Andrew, welcome to the community. There is a lot of good advice already given above. I also had learned all the open chords before starting Justin Guitar. I’ll admit that Grade 1 seems a little boring at first, but I tried to think my time in Grade 1 as a review of the basics. I thought of the case of professional athletes that are experts in their skills, but they still go to a preseason camp to knock off the rust on their skills that accumulate in the off season. I found the beginning videos on holding the guitar, holding the pick, and all the lessons on strumming to be useful reviews, since bad habits tend to accumulate. It also helped me to work on strumming clarity and accuracy. Also, I found that you can listen to the videos at increased speed by setting the settings:playback speed for the video to 1.25 or even 1.5 if you have a fast ear and greatly reduce the time to view the videos. Hope you have fun as you progress to “Slash” skills.
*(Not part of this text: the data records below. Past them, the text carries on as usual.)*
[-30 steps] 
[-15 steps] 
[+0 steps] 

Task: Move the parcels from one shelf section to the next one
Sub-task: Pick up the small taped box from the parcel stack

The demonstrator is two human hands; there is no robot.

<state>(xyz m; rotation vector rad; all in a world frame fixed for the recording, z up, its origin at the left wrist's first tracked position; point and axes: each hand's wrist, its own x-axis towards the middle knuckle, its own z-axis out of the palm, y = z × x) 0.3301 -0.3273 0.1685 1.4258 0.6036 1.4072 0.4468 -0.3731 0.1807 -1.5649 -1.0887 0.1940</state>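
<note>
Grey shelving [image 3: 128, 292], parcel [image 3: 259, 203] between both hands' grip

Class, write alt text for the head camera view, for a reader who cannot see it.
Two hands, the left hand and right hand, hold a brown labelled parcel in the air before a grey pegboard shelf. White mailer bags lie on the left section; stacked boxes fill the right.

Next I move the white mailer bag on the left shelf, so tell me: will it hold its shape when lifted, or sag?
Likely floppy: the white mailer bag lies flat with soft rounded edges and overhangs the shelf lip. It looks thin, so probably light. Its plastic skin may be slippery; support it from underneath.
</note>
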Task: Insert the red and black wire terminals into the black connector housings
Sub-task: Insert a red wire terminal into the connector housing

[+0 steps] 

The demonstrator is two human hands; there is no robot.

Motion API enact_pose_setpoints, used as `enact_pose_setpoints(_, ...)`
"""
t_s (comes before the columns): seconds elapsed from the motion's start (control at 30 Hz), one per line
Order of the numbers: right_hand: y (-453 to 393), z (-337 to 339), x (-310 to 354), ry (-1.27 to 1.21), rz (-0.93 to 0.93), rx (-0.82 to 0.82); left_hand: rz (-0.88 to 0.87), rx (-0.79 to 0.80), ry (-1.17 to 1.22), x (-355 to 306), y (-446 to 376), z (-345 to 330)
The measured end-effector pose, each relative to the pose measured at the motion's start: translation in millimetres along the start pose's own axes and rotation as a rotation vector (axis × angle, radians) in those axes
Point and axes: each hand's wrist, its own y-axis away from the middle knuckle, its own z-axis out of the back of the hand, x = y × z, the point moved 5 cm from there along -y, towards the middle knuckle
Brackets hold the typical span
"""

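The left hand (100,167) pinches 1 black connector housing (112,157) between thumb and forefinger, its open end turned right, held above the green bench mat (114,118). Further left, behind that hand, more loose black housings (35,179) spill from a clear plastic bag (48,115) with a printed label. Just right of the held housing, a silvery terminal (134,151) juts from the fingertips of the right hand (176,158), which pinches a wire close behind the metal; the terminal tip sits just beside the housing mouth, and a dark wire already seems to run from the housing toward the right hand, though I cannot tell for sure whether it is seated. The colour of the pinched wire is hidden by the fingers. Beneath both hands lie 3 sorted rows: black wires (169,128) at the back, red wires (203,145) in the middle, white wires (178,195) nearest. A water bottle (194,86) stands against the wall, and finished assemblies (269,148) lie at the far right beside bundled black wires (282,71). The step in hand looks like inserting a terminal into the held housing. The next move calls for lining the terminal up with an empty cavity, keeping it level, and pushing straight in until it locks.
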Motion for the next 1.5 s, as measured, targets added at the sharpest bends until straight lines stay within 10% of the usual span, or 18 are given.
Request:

Perhaps a silly question, but how long would you give to an exercise that you attempt that you think you can already do, before moving on?
I feel like some I should give more time to because I’ve not really done it as a specific thing, but I can do exactly what is being asked on the first go.:
SInce you have some experience there are going to be things that are easy for you. Don’t skip an exercise without trying it, but if you try it and you can do exactly what’s being asked then it’s fine to move on to the next thing.
Remember all the early stuff you’ll be using throughout your playing anyhow.
Basic open chords, strumming etc
Welcome in! You’ve found one of the best communities for guitar learners period, and hands down the best for adult learners.
I highly recommend starting at the begining as others have said, and especially doing the practice routines. (with a metronome!). Also record yourself, you’ll find mistakes you didn’t know you were making. You may feel bored for a week or two, but I promise solidifying the fundamentals will do wonders for your playing long term.
A little Justin testimonial of my own: Like you I played in my teens and 20s. I never consciously quit but I gradually stopped playing. Started up again in my early 30s. Decided Justin’s beginner course was too easy, skipped all the practice routines and quickly realized I couldn’t actually play any songs and quit again. Picked it up a year later, started from the beginning, did the practice routines, and now I have the skills (timing, chord changes, etc) to be playing real songs. I’m certainly no Slash, Townsend, Clapton, or even Joni Mitchell, but I’ve been continuously making music for over two years now and that’s what counts!!
That’s basically what I did through grade one. I want to experience the whole course plan and make sure I am not missing something later so I would watch a video, do what it required and if I could get it right away move on to the next. Really didn’t take long to go through.